For a long time, it has been argued that FPCs can improve the returns farmers get for their produce while possibly reducing the prices that consumers pay for the final product. FPCs are village level companies registered under the Companies Act. The central government had announced a five-year tax holiday for FPCs in the 2018-19 Union Budget with the hope that these bodies would allow farmers to earn more. FPCs work on the principle of aggregation and improve the bargaining power of farmers both in the wholesale markets as well as in the market of inputs such as fertilisers and seeds.
Ramling FPC is not the only one that has been active this year. Of the 30,000 tonnes of onion that the National Cooperative Agricultural Marketing Federation (Nafed) has been offloading in the past few weeks to cool down onion prices, about 25,000 tonnes has been produced through MahaFPC, the apex body for village level FPCs in the state.

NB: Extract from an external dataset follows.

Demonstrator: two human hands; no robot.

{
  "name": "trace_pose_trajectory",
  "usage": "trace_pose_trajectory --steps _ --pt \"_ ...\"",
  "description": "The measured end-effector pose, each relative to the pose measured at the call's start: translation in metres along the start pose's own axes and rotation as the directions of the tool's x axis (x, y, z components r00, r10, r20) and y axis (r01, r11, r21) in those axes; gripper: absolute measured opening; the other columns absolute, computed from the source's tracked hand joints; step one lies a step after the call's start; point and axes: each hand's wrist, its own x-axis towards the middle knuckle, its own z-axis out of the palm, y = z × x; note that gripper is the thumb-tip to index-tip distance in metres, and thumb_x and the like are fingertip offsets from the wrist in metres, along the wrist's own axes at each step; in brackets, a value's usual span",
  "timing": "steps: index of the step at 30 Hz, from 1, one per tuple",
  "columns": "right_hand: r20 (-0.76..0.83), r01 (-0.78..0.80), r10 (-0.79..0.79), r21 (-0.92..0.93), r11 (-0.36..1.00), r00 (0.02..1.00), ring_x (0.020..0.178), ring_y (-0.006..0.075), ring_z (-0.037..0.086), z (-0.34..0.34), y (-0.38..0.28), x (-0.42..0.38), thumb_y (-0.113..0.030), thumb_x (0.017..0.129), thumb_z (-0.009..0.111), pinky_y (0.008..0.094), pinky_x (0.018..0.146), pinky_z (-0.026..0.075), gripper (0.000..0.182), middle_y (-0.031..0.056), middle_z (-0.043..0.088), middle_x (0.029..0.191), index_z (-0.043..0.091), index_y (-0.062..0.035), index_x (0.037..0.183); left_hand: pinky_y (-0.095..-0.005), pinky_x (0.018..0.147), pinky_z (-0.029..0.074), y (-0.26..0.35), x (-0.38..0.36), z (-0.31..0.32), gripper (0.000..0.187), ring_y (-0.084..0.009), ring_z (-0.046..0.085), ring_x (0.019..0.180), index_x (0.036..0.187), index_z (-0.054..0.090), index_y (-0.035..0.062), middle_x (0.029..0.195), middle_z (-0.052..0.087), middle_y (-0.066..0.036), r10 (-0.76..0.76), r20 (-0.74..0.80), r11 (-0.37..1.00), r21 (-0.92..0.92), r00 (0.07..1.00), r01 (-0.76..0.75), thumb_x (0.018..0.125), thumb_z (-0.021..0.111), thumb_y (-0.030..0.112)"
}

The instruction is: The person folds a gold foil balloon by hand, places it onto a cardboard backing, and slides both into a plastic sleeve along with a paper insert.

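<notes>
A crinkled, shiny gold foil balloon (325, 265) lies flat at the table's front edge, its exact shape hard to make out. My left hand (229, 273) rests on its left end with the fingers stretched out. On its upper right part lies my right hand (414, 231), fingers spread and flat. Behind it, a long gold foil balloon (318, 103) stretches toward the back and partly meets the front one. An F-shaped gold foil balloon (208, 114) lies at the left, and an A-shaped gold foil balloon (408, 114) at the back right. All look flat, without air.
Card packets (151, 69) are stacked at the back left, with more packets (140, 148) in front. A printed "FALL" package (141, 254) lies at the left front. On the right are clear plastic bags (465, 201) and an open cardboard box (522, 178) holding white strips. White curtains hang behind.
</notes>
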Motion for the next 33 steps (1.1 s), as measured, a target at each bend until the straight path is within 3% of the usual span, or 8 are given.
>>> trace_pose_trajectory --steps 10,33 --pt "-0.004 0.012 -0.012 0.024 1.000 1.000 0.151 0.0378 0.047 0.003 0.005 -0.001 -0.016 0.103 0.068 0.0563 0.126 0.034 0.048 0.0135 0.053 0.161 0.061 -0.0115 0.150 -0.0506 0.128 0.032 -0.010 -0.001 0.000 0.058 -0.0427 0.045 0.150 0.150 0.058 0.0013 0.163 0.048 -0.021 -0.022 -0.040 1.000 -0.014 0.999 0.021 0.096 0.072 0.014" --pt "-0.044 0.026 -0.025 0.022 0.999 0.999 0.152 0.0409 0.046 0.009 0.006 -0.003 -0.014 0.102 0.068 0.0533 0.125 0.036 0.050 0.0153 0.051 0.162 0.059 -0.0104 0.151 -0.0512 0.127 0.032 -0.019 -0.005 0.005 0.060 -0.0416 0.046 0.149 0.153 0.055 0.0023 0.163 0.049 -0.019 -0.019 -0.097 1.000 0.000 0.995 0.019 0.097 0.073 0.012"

The procurement process started on April 4 with 39 FPCs spread across seven districts in Maharashtra. A total of 3,456 farmers sold around 25,000 tonnes of onion with the total purchase value pegged at around Rs 30 crore. Price discovery was done by taking into consideration the nearby mandi prices. “Generally our prices were Rs 2- Rs 3 per kg higher than the prevalent prices, and farmers saved on transport costs as well. Thus, the FPCs managed to attract procurement from their members,” says Yogesh Thorat, Managing Director of MahaFPC. The processing and handling charges were paid to the FPC and MahaFPC by Nafed.
What further saved costs for farmers was the facility to store onions in the fields itself in the dust- and moisture-proof storage structures (popularly known as kanda chawls). What’s more, the sorting and grading of onions is done before they are stored. Further, since the chawls are geo-tagged, once the produce was weighed and stored, the FPC electronically submitted their bills to MahaFPC, which, in turn, forwarded the details to Nafed. Final payments were made directly into the bank accounts of the farmers by the FPCs. Farmers were asked to submit their land, bank and Aadhaar details to streamline the process.